Die Einhaltung verschiedenster Sicherheitsvorkehrungen dient in erster Linie der Sicherheit des Fahrgasts und Personen, die an der Anlage tätig sind. Zudem kann man mit zielgerichteten Modernisierungsmaßnahmen die Lebensdauer verlängern. Die Nachhaltigkeit ist dabei ein wesentlicher Faktor, denn bei vorausschauender technischer Bewertung müssen im Idealfall nachfolgend weniger Teile ausgetauscht werden. Die Kosten- und Planungssicherheit für den Betreiber ist zusätzlich ein sehr wichtiger Aspekt.

Wie können beispielhafte Modernisierungsmaßnahmen aussehen?

Oft reichen schon kleine Verbesserungen und Nachrüstungen, um eine bestehende Anlage wieder zukunftssicher zu machen und Normen einzuhalten. Das Nachrüsten einer Umwehrung auf dem Fahrkorbdach oder das Anbringen einer Leiter in der Schachtgrube zum Beispiel. Beides erhöht die Sicherheit für den Servicetechniker bei Wartungsarbeiten. Die Installation eines Lichtgitters zur Türüberwachung oder einer Frequenzregelung zur Verbesserung der Bündigkeit sind zukunftsorientierte Maßnahmen, welche die Sicherheit für den Fahrgast erhöhen.

Ist die Einhaltung der Betriebssicherheitsverordnung Pflicht?

Ja. Jeder Betreiber muss die auftretenden Gefährdungen an seinen Anlagen beurteilen lassen und gegebenenfalls daraus notwendige Schutzmaßnahmen ableiten. Genau deshalb ist es wichtig, Betreibern beratend zur Seite zu stehen und fach­gerechte Modernisierungen zu ermöglichen.

Wie wird gewährleistet, dass die Beratung tatsächlich unabhängig vom Aufzughersteller stattfindet?  

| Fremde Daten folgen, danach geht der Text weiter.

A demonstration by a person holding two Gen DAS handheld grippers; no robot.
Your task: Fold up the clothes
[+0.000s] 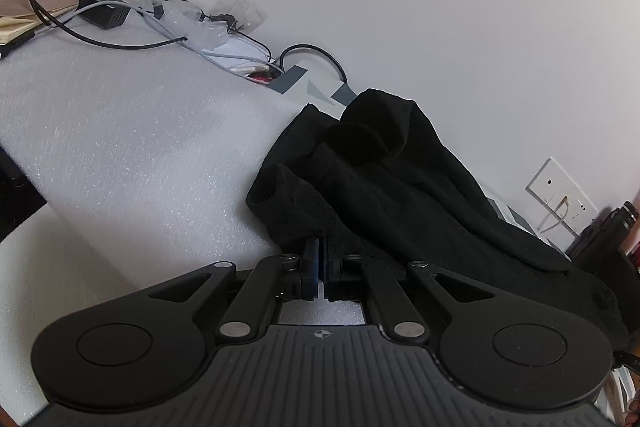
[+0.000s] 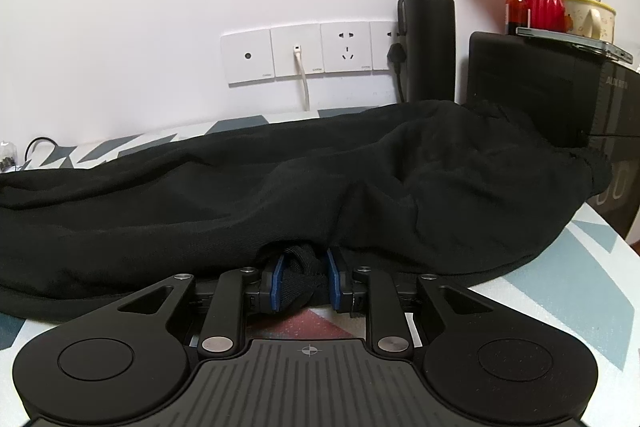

Wir setzen auf eine objektive Beurteilung. Uns ist es wichtig, dass strenge Qualitätsanforderungen eingehalten werden. Auf der Suche nach einem starken, Partner, der in Sachen fachlicher Kompetenz unseren Ansprüchen entspricht, haben wir uns für eine Zusammenarbeit mit einer extern zertifizierten Prüforganisation entschieden. Diese führt als externer Service-Partner die Gefährdungsbeurteilung eigenständig durch und erstellt eine detaillierte Übersicht identifizierter Mängel oder Optimierungsmöglichkeiten. Darauffolgend kann der Betreiber oder Besitzer einer Anlage sich an das Unternehmen seiner Wahl wenden, um die ggf. vorhanden Abweichungen beseitigen zu lassen.